How to complete this task: Write out nothing but the lines from the first line of the entries below through the line with "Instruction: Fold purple"; no pictures go in.

Source data
• • • • •

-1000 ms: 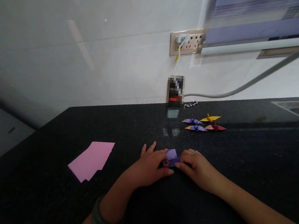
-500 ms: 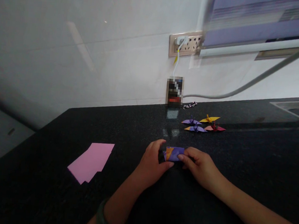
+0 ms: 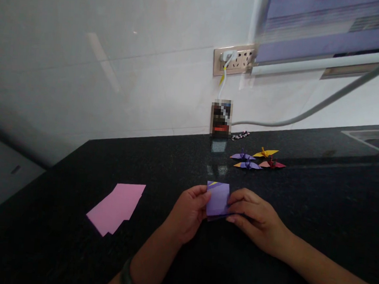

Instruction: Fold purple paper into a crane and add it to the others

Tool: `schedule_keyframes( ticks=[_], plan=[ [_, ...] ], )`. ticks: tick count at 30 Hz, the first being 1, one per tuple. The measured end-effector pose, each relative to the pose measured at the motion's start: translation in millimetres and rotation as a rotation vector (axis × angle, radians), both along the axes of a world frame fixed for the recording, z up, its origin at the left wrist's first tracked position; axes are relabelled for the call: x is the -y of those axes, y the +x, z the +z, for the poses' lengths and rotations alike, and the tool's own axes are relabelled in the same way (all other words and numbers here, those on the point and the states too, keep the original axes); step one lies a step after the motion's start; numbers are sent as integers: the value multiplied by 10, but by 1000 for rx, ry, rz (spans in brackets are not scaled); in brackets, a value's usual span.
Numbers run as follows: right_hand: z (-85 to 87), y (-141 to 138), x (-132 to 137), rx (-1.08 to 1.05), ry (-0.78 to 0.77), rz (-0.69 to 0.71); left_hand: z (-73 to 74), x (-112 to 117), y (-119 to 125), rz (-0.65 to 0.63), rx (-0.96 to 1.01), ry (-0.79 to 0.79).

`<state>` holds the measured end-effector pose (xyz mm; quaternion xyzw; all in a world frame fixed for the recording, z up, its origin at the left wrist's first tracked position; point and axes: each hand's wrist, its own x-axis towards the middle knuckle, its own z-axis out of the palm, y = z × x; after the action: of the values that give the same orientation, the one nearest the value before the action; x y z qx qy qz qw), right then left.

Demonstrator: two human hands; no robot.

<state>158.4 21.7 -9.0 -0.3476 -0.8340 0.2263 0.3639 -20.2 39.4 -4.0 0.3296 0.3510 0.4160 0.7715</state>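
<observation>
A folded piece of purple origami paper (image 3: 217,200), roughly square with a yellow streak along its top, is held between both hands just above the dark counter. My left hand (image 3: 189,210) pinches its left edge, thumb on the front face and the other fingers behind. At the right edge, my right hand (image 3: 252,215) has its fingertips against the paper and its thumb at the lower right corner, where a layer sticks out. Beyond the hands stand folded paper cranes: a purple one (image 3: 248,165), a yellow one (image 3: 266,153), a red one (image 3: 274,164) and another purple one behind.
Pink paper sheets (image 3: 117,208) lie overlapping on the black counter (image 3: 161,166) to the left. Against the tiled wall stands a pixelated box-like object (image 3: 221,118), with a beaded string (image 3: 240,135) beside it. A grey hose (image 3: 310,110) runs to the right below a wall socket (image 3: 234,60).
The purple paper has turned from a narrow strip with an orange patch to a squarer, lighter face. My left hand has closed from a wide spread onto its left edge.
</observation>
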Motion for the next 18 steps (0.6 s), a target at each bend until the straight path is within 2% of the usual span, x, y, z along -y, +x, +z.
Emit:
schedule_keyframes(
  ticks=[5, 12, 15, 18],
  plan=[
    [22, -49, 47, -28, -133, -18, 30, 49, 27, 5, 15, 52],
    [-56, -121, 71, -157, -440, -248, 52, 103, 80, -12, 11, 19],
    [-76, -121, 58, -167, -479, -278, 32, 111, 81, -2, -40, 53],
    [-74, -122, 55, -155, -471, -305, 20, 118, 74, -29, -155, 156]
  ],
)
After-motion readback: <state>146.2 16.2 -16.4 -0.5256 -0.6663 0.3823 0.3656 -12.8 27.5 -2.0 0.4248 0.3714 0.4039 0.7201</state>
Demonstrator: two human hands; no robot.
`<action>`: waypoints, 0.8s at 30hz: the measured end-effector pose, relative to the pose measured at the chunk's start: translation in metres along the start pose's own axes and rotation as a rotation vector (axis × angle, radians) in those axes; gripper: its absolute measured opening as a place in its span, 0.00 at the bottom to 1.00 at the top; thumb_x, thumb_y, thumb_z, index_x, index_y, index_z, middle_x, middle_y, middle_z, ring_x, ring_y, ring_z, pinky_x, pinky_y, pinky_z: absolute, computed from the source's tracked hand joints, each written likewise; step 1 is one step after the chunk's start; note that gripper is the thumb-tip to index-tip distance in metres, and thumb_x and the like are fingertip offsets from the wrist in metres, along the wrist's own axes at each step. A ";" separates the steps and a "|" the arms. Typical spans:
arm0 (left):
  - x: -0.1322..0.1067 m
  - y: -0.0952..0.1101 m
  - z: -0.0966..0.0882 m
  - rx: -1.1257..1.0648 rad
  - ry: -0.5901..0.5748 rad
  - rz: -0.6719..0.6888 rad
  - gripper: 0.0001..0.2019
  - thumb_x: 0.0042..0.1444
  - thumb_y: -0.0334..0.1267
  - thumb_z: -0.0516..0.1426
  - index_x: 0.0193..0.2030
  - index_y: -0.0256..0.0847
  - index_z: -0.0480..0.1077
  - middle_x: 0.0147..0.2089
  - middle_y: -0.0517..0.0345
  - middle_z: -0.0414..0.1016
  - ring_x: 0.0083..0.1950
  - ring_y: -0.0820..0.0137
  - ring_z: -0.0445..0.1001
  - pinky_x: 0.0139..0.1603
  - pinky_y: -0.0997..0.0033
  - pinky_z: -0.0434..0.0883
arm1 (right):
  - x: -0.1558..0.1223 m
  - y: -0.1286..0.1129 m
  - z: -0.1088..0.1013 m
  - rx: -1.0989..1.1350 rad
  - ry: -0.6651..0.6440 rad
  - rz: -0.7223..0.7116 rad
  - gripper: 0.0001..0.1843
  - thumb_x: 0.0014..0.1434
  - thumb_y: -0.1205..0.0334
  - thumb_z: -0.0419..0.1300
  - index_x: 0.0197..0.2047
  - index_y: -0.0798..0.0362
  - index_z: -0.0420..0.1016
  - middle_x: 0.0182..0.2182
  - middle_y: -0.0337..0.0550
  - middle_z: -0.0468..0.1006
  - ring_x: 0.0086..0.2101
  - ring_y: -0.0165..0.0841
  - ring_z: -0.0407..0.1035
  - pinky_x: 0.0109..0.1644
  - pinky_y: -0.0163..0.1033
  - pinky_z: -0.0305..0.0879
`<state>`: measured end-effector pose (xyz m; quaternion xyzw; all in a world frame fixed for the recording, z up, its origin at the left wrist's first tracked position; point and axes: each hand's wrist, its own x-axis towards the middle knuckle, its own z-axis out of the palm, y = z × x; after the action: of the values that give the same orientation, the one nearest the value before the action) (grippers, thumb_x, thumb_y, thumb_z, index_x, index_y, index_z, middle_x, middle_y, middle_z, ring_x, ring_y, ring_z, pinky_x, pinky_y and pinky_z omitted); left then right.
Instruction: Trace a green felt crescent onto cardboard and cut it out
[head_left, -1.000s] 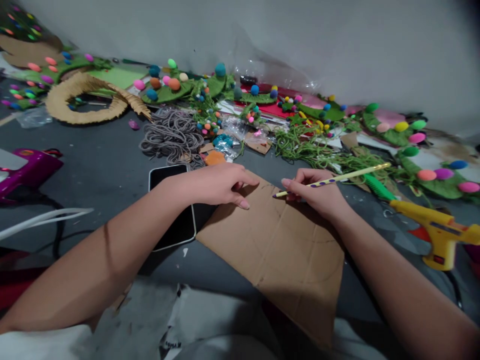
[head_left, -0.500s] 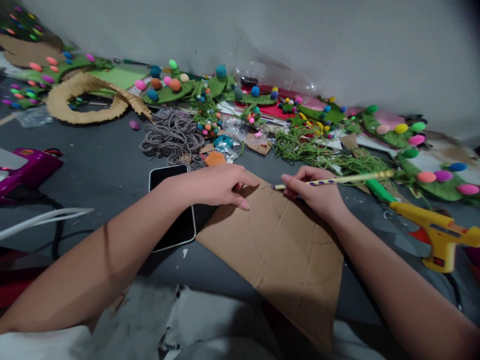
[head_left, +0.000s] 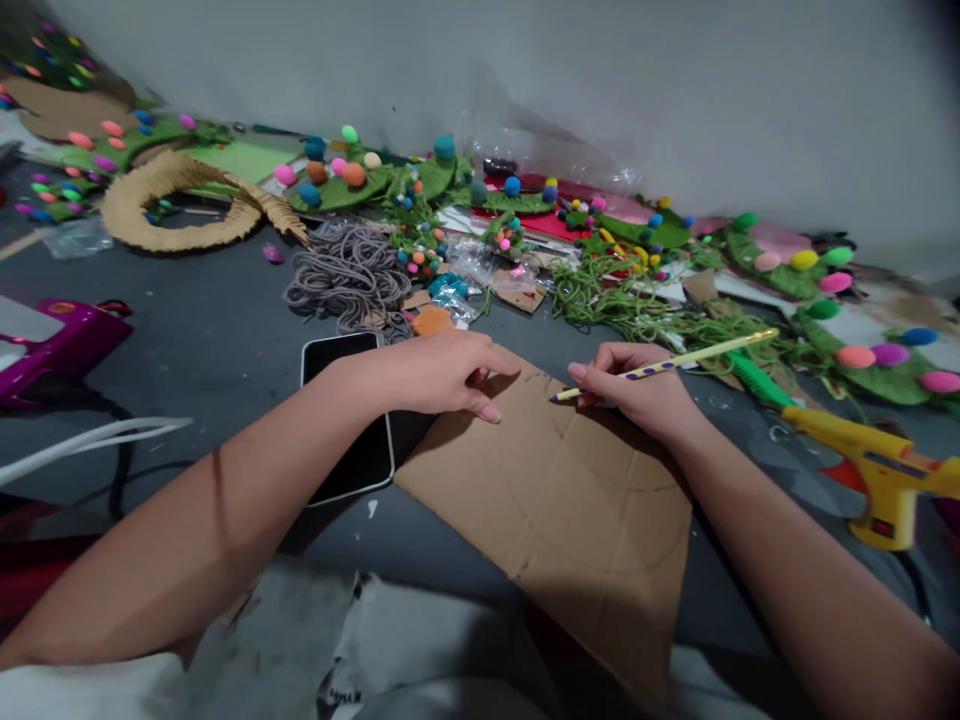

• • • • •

Response area:
-1000 ms: 
-500 ms: 
+0 ms: 

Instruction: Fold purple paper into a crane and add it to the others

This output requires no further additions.